Charlie Hebdo – Nie zabiją wolności słowa

3
259
banksy2.jpg

Najpierw przyszli po dziennikarzy, później przyjdą po wszystkich innych. Terroryści sieją strach i śmierć.

 

Oto czwarty stan. Tak powiedział brytyjski filozof polityczny Edmund Burke patrząc ponad ławy parlamentu i dostrzegając grupki kręcących się tu i ówdzie dziennikarzy. Czwarta władza. Oto ci, którzy przekazują społeczeństwu, w jakim kierunku idą sprawy publiczne. Oto ci, którzy patrzą rządzącym na ręce. Oto ci, którzy mają reprezentować żale i smutki zwykłych ludzi. Oto czwarta władza.
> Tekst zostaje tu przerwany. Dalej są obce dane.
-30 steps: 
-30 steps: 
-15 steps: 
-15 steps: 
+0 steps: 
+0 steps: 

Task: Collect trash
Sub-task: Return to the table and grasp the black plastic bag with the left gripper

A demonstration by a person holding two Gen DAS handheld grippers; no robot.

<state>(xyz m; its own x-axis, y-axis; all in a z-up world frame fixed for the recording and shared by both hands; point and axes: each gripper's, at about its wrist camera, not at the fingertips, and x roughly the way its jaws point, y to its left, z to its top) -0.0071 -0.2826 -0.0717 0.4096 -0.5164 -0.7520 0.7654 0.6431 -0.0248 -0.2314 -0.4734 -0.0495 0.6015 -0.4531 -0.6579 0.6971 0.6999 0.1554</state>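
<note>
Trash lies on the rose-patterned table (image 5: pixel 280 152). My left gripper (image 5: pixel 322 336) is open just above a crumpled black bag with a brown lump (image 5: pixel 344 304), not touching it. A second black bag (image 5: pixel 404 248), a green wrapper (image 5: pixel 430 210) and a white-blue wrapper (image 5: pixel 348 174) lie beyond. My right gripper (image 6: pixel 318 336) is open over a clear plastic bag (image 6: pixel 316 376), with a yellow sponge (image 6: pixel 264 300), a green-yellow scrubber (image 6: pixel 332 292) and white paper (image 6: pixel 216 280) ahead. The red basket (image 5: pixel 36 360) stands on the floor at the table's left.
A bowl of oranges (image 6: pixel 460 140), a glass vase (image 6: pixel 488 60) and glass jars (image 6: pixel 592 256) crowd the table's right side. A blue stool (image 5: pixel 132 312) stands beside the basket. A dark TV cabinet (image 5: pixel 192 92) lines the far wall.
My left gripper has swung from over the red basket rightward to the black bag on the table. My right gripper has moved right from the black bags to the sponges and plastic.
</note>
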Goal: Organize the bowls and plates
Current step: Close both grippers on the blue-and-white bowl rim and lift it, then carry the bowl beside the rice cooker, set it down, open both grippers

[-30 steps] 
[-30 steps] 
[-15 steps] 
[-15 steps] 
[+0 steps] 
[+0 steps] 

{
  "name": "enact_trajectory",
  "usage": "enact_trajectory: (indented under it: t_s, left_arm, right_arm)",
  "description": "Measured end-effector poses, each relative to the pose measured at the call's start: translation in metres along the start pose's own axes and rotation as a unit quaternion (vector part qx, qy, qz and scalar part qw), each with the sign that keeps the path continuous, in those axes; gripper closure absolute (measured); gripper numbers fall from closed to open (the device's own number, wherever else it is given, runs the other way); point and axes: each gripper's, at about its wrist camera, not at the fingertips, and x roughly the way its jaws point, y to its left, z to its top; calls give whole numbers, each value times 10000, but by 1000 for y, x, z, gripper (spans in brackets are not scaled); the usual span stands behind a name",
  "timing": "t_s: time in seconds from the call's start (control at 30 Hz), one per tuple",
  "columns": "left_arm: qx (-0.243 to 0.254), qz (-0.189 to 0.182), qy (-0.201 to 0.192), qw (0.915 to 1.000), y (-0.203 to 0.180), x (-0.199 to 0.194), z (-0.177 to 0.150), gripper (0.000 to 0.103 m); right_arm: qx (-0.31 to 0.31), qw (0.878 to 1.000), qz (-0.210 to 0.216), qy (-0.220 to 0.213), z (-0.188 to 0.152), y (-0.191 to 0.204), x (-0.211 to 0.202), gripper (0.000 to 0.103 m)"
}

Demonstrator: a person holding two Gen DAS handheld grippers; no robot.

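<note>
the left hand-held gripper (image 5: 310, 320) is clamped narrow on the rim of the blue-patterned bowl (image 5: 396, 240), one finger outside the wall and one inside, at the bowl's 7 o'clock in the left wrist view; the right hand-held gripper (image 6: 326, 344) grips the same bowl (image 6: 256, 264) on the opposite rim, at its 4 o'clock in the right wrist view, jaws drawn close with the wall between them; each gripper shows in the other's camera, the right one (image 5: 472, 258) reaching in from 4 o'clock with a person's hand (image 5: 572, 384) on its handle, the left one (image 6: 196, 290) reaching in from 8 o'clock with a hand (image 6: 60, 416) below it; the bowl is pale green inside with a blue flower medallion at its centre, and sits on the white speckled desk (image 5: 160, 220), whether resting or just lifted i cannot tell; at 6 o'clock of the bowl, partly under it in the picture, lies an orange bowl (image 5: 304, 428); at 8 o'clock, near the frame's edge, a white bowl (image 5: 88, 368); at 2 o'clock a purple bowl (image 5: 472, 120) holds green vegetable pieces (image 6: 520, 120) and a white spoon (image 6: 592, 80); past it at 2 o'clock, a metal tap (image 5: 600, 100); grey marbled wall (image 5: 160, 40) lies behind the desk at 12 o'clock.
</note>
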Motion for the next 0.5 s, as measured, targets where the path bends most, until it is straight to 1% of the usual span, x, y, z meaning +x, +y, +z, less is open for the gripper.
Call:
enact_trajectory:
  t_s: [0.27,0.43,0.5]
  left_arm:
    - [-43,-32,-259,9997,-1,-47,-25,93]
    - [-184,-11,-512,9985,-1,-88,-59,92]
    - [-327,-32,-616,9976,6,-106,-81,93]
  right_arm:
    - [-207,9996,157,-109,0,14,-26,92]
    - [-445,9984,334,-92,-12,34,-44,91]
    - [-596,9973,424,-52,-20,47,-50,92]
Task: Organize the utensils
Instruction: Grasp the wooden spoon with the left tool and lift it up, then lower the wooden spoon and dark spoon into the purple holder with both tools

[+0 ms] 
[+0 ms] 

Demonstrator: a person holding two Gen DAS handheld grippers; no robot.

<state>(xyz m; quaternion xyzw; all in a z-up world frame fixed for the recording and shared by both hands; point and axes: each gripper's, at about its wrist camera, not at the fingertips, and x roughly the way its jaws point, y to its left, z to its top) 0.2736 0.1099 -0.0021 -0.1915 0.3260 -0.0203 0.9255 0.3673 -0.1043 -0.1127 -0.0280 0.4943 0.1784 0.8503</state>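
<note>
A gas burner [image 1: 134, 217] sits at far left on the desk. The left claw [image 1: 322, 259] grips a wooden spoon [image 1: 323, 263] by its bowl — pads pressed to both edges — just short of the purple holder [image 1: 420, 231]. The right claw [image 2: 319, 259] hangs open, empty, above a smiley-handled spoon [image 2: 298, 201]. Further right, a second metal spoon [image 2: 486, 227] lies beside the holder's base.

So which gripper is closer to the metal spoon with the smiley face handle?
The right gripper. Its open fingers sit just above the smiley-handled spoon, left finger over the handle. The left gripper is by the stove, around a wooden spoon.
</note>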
Bywało w historii, że ta władza utrącała łeb tej pierwszej, jak wówczas gdy dziennikarze Washington Post wyciągnęli Nixonowi taśmy z hotelu Watergate.

 

W tradycji Zachodu za tą władzą stoi ogromna legitymacja. Tą legitymacją jest wartość nieznana innym cywilizacjom – wolność wypowiedzi. Wolność słowa. Ta wartość jest motorem cywilizacji zachodniej. Wolność wypowiedzi bowiem nie istnieje bez wolności myślenia. I na tej wartości zasadza się postęp świata Zachodu. Wolność ciekawości i poznania. Wolność sporu. Wolność powiedzenia drugiemu – Nie masz racji i wolność wysłuchania tego samego z ust tego drugiego. Konsekwencja tej niemal prostej zasady jest wprost niewyobrażalna. Rodzi się z niej filozofia, nauka, rozkwitająca w każdym kierunku kultura. Wolność wypowiedzi jest w tym sensie podstawową wolnością naszej cywilizacji. Jej kamieniem węgielnym.

 

Wolność wypowiedzi zakłada również wolność śmiechu. W państwach totalitarnych nie wolno się śmiać. Państwo totalitarne stoi z ustami ściągniętymi w grymasie pogardy, nienawiści, zazdrości. Hitlerowskie Niemcy nie były ojczyzną kabaretów. Podobnie Związek Sowiecki. Dla żartownisiów brunatni i czerwoni bonzowie mieli krótkoterminowe kontrakty z delegacją wypisaną do Dachau lub na zimne pola Syberii.

 

Dlatego wczorajsze wydarzenia z Paryża są dla świata Zachodu wstrząsające. Dwóch morderców z imieniem proroka na ustach, z bronią maszynową zabiło 12 osób. Dwóch morderców podających się za wojowników (tak jakby wojownikiem była osoba strzelająca do nieuzbrojonych cywili) dosłownie rozstrzelała dziennikarzy magazynu satyrycznego Charlie Hebdo. Większa część z zamordowanych nigdy nie miała broni w ręku (poza zabitymi policjantami). Zamordowano ich, bo odważyli się śmiać. Zamordowano ich, bo w umyśle tych ludzi zrodził się niewyobrażalny dla człowieka Zachodu koncept, że abstrakcyjny obrazek może być powodem  jakiejś srogiej pomsty. Wśród fanatyków śmiech nie jest dozwolony. Dla świata Zachodu żaden, nawet najbardziej kontrowersyjny, rysunek satyryczny nie jest usprawiedliwieniem masowego mordu. Określony rysunek imama, rabina, księdza, czy popa może budzić niesmak. Może wzbudzać zażenowanie, czy oburzenie. W pewnych sytuacjach może wywoływać nawet pogardę dla autorów rysunku. Jednak w naszej cywilizacji powszechnie przyjęte jest, że jeśli jakiś tekst narusza nasze dobra osobiste, lub obraża nasze uczucia religijne, to polem walki staje się sąd. Używamy słów, a nie karabinów maszynowych. Naszymi żołnierzami są prawnicy i dziennikarze, a nie obłąkani fanatycy. I dlatego dla świata media dalej stanowią czwartą władzę. I dlatego dzisiaj cały dziennikarski świat pochyla głowy nad trumnami zamordowanych satyryków z Charlie Hebdo. I dlatego dzisiaj każdy z nas powinien być Charlie.